13 May 2016
As Pope Francis reminds us, there is joy in the gospel. There is joy in being a Catholic Christian. There is joy in sharing the Christian life with others. There is joy in having Christ as our most intimate companion through life. But, the joy of the gospel is, well . . . it’s different.
We have here today a snapshot of the joy that Saints Peter and Paul experienced. Paul was arrested, dragged before the Sanhedrin, left in limbo for a while waiting for Caesar, and eventually beheaded. Peter, on the other hand, was told by Jesus that he’d be taken to places he’d probably rather not go. They both suffered for love of God, and they had joy in that.

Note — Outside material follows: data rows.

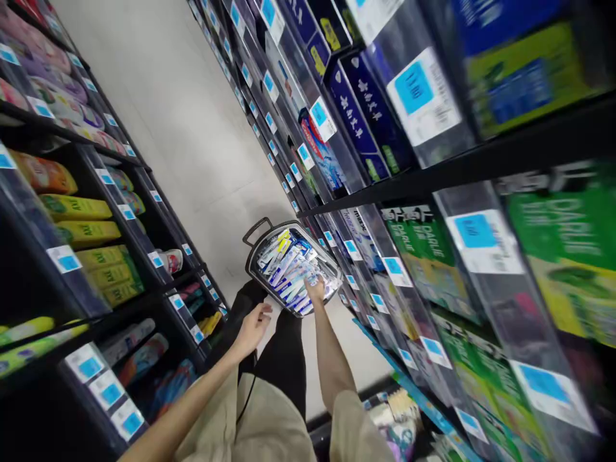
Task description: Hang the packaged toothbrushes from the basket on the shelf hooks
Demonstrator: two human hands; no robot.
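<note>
A dark-rimmed shopping basket (250, 262) sits low in front of my legs, filled with slim boxes and packs (293, 273) in white, blue and some yellow. My right hand (316, 292) reaches into its right side, thumb and fingers closing around a small blue-and-white package (314, 280) whose kind is too small to tell. Left of the basket, my left hand (255, 328) hovers in the air, its fingers loosely bent and apart, holding nothing. The basket's handle (255, 230) sticks out at the far left end.
Tall shelves of toothpaste boxes (423, 250) with price tags rise close on the right. Opposite, shelves hold yellow bottles (89, 231) and other packs. A pale floor aisle (192, 128) runs between them. Bagged goods (394, 423) lie at the lower right.
</note>
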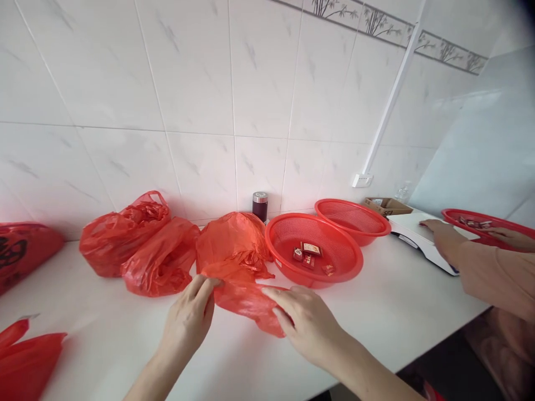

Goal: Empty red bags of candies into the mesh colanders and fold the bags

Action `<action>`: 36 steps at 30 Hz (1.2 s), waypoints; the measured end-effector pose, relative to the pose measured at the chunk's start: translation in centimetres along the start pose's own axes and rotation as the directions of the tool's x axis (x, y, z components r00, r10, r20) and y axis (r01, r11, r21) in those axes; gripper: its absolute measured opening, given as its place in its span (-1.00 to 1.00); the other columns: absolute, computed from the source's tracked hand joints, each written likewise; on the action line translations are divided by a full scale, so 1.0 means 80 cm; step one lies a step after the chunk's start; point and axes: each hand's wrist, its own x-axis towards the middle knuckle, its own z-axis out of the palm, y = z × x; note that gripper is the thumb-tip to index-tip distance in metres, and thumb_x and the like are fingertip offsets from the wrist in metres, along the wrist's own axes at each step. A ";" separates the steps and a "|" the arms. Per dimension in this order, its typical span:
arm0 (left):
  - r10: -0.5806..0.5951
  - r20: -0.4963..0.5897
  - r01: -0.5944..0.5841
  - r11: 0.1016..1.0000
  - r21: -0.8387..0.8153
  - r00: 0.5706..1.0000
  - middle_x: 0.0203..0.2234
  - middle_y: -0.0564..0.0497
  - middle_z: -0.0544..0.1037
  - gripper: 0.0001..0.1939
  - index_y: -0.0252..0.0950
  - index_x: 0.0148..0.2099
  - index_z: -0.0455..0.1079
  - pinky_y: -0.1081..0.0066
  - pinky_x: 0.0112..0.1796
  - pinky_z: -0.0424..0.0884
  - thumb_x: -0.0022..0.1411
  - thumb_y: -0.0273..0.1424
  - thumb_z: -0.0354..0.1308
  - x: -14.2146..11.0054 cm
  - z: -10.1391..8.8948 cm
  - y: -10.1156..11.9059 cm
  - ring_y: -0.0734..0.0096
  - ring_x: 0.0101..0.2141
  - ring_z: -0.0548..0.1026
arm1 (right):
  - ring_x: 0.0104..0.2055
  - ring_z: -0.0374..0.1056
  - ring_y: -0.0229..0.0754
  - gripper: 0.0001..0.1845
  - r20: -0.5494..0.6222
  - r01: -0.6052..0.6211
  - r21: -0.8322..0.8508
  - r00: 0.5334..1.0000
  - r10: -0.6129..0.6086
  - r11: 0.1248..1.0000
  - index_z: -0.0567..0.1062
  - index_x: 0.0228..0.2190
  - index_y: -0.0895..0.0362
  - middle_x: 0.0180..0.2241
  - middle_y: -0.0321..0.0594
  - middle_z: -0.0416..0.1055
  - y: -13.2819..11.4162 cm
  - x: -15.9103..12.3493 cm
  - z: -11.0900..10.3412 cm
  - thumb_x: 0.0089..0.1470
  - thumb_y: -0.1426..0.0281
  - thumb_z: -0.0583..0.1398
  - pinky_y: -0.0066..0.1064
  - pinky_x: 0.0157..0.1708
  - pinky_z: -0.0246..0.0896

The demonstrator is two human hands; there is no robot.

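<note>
Between my two hands a thin red plastic bag is held just above the white table. My left hand pinches its left edge, and my right hand grips the right part with fingers curled round the film. Right behind it another red plastic bag lies puffed up. Close by on the right, a red plastic basket holds several small wrapped packets. Two more red bags, one bulging and one crumpled, sit to the left.
A second red basket, a dark lidded bottle and a cardboard box stand along the tiled wall. At right, a co-worker's hands are over a white scale and another red basket. More red bags lie at far left.
</note>
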 end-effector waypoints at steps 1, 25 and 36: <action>0.039 0.047 -0.038 0.999 -0.021 0.998 -0.30 0.01 0.44 -0.68 -0.15 -0.10 0.31 0.48 -0.51 0.31 0.29 -0.53 -0.22 -0.001 -0.002 0.001 0.43 -0.46 0.46 | -0.37 0.34 -0.13 -0.62 0.015 -0.011 -0.051 1.000 0.012 0.999 0.47 -0.02 0.05 -0.37 -0.23 0.52 0.006 0.000 -0.004 0.16 0.51 0.06 -0.31 -0.31 0.15; -0.105 0.067 0.073 0.927 0.368 0.992 0.01 -0.22 0.40 -0.61 -0.23 0.00 0.46 0.16 -0.26 0.39 0.24 -0.57 -0.08 -0.011 0.021 0.016 0.05 -0.15 0.45 | -0.06 0.25 0.14 0.36 0.313 -0.157 -0.339 0.911 0.268 0.928 -0.11 0.31 0.00 -0.09 0.00 0.35 0.014 -0.029 0.035 -0.43 0.25 0.45 0.00 -0.01 0.08; -0.123 0.719 0.727 0.194 -0.659 0.684 0.16 0.01 0.39 -0.48 -0.08 0.18 0.33 0.26 0.01 0.36 0.16 -0.39 0.14 -0.045 -0.050 0.012 0.07 0.14 0.33 | 0.16 0.16 0.17 0.02 0.451 -0.343 -0.143 0.813 0.369 0.929 0.25 0.21 -0.06 0.14 -0.08 0.26 0.079 -0.019 -0.054 -0.32 0.17 0.42 -0.09 0.09 0.12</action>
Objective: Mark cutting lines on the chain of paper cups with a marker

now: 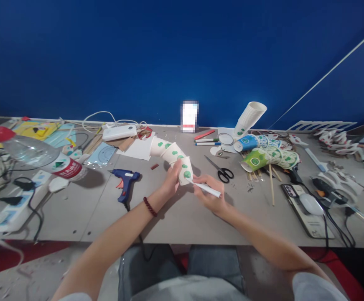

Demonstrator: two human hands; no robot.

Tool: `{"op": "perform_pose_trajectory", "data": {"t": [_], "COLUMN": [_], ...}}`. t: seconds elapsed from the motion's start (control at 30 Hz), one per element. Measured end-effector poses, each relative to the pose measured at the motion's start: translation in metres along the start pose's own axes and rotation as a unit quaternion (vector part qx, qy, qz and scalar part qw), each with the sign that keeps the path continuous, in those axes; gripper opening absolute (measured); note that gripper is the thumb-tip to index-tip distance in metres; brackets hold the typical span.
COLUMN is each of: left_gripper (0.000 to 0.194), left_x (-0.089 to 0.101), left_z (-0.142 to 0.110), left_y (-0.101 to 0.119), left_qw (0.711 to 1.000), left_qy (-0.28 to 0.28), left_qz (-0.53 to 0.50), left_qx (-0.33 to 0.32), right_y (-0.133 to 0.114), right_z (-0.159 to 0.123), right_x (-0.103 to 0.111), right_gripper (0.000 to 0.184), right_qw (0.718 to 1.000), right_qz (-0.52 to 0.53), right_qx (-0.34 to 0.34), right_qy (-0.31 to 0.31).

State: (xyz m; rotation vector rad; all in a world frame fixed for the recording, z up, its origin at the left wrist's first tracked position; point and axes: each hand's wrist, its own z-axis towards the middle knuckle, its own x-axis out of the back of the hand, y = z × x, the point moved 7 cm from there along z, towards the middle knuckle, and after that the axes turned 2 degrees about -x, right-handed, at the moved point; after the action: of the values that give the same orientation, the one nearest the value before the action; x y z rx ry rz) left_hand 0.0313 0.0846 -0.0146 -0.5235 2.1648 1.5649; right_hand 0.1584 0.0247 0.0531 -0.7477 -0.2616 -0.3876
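A curved chain of white paper cups [168,153] with green blotches lies in front of me, its near end raised a little off the table or resting on it; I cannot tell which. My left hand [171,180] is closed round the nearest cup. In my right hand [209,197] is a white marker [209,190], gripped like a pen with its tip at that cup's rim. A blue glue gun [124,180] lies to the left of my hands. Black-handled scissors [222,170] lie to their right.
Left stand a plastic bottle [70,168] with a red cap and a power strip [28,205]. Several markers [207,144], a leaning stack of paper cups [250,118] and a green cup chain [263,159] are at the back right. A phone [307,217] lies at the right front.
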Motion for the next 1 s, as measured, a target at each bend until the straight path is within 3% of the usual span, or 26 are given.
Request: {"op": "perform_pose_trajectory", "data": {"t": [0.37,1.0], "left_gripper": [0.059,0.060], "left_x": [0.010,-0.002], "left_z": [0.006,-0.002], "left_y": [-0.005,0.003], "left_qw": [0.999,1.000], "left_qy": [0.035,0.003], "left_qz": [-0.005,0.003], "left_qx": [-0.002,-0.002], "right_y": [0.016,0.007], "right_z": [-0.002,-0.001], "right_x": [-0.001,-0.001], "right_gripper": [0.008,0.006], "right_qw": [0.995,0.999], "right_qz": [0.023,0.002], "right_qx": [-0.098,-0.033], "right_qy": [-0.014,-0.001]}}
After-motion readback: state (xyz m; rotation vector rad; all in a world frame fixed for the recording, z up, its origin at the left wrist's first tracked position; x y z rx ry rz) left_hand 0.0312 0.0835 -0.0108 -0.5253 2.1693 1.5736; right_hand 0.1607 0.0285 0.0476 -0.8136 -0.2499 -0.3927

Gospel joy isn’t worldly joy. Gospel joy comes from sticking with it, especially when the going gets rough. It’s the kind of joy athletes feel when they push themselves. It’s the joy newlyweds have after they make it through their first big fight; and they make it through together, and love each other even more because of it.
There is joy in the gospel. There’s joy in being a Catholic Christian. But it’s joy which comes with a price. And the price is: Commitment . . . commitment through thick and thin. There is joy in Christianity; and it’s the joy of sacrificial love.
As we approach the Altar to receive that Sacrament of sacrificial love, we do it with joy. Not superficial joy, but the joy of a people who are committed to God—to God who is joyfully, sacrificially committed to us.